Re: [PATCH 2/4] x86/P2M: relax guarding of MMIO entries

Posted by Jan Beulich 4 years, 5 months ago

On 30.08.2021 15:02, Jan Beulich wrote:
> One of the changes comprising the fixes for XSA-378 disallows replacing
> MMIO mappings by unintended (for this purpose) code paths. At least in
> the case of PVH Dom0 hitting an RMRR covered by an E820 ACPI region,
> this is too strict. Generally short-circuit requests establishing the
> same kind of mapping that's already in place.
> 
> Further permit "access" to differ in the "executable" attribute. While
> ideally only ROM regions would get mapped with X set, getting there is
> quite a bit of work. Therefore, as a temporary measure, permit X to
> vary. For Dom0 the more permissive of the types will be used, while for
> DomU it'll be the more restrictive one.
> 
> While there, also add a log message to the other domain_crash()
> invocation that did prevent PVH Dom0 from coming up after the XSA-378
> changes.
> 
> Fixes: 753cb68e6530 ("x86/p2m: guard (in particular) identity mapping entries")
> Signed-off-by: Jan Beulich <jbeulich@suse.com>

Btw, I had meant to have this post-commit-message remark here:

TBD: This could be generalized to all of R, W, and X. Dealing with just X
     is merely the minimum I found is immediately necessary.

Jan

Re: [PATCH 2/4] x86/P2M: relax guarding of MMIO entries

Posted by Andrew Cooper 4 years, 5 months ago

On 30/08/2021 14:02, Jan Beulich wrote:
> One of the changes comprising the fixes for XSA-378 disallows replacing
> MMIO mappings by unintended (for this purpose) code paths.

Drop the brackets.

> At least in
> the case of PVH Dom0 hitting an RMRR covered by an E820 ACPI region,
> this is too strict. Generally short-circuit requests establishing the
> same kind of mapping that's already in place.
>
> Further permit "access" to differ in the "executable" attribute. While
> ideally only ROM regions would get mapped with X set, getting there is
> quite a bit of work. Therefore, as a temporary measure, permit X to
> vary. For Dom0 the more permissive of the types will be used, while for
> DomU it'll be the more restrictive one.
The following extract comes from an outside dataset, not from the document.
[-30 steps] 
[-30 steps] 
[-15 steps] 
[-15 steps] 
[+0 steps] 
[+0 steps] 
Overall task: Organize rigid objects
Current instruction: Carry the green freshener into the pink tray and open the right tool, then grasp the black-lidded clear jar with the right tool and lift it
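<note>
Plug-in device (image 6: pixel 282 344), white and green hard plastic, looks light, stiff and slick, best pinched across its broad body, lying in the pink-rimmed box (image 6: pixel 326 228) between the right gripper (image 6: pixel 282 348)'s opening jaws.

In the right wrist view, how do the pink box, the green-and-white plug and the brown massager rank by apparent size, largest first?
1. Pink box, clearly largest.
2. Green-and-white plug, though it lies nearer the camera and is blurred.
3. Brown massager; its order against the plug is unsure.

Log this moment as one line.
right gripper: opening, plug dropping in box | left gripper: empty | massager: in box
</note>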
Split behaviour between dom0 and domU based on types alone cannot
possibly be correct.

DomU's need to execute ROMs too, and this looks like will malfunction if
a ROM ends up in the region that HVMLoader relocated RAM from.

As this is a temporary bodge emergency bugfix, don't try to be clever -
just take the latest access.

> While there, also add a log message to the other domain_crash()
> invocation that did prevent PVH Dom0 from coming up after the XSA-378
> changes.
>
> Fixes: 753cb68e6530 ("x86/p2m: guard (in particular) identity mapping entries")
> Signed-off-by: Jan Beulich <jbeulich@suse.com>
>
> --- a/xen/arch/x86/mm/p2m.c
> +++ b/xen/arch/x86/mm/p2m.c
> @@ -958,9 +958,13 @@ guest_physmap_add_entry(struct domain *d
>          if ( p2m_is_special(ot) )
>          {
>              /* Don't permit unmapping grant/foreign/direct-MMIO this way. */
> -            domain_crash(d);
>              p2m_unlock(p2m);
> -            
> +            printk(XENLOG_G_ERR
> +                   "%pd: GFN %lx (%lx:%u:%u) -> (%lx:%u:%u) not permitted\n",

type and access need to be rendered in hex, or you need to use 0x
prefixes to distinguish the two bases.

Also, use commas rather than colons.  Visually, this is ambiguous with
PCI BDFs, and commas match tuple notation in most programming languages
which is the construct you're trying to represent.

Same below.

> +                   d, gfn_x(gfn) + i,
> +                   mfn_x(omfn), ot, a,
> +                   mfn_x(mfn) + i, t, p2m->default_access);
> +            domain_crash(d);
>              return -EPERM;
>          }
>          else if ( p2m_is_ram(ot) && !p2m_is_paged(ot) )
> @@ -1302,9 +1306,50 @@ static int set_typed_p2m_entry(struct do
>      }
>      if ( p2m_is_special(ot) )
>      {
> -        gfn_unlock(p2m, gfn, order);
> -        domain_crash(d);
> -        return -EPERM;
> +        bool done = false, bad = true;
> +
> +        /* Special-case (almost) identical mappings. */
> +        if ( mfn_eq(mfn, omfn) && gfn_p2mt == ot )
> +        {
> +            /*
> +             * For MMIO allow X to differ in the requests (to cover for
> +             * set_identity_p2m_entry() and set_mmio_p2m_entry() differing in
> +             * the way they specify "access"). For the hardware domain put (or
> +             * leave) in place the more permissive of the two possibilities,
> +             * while for DomU-s go with the more restrictive variant.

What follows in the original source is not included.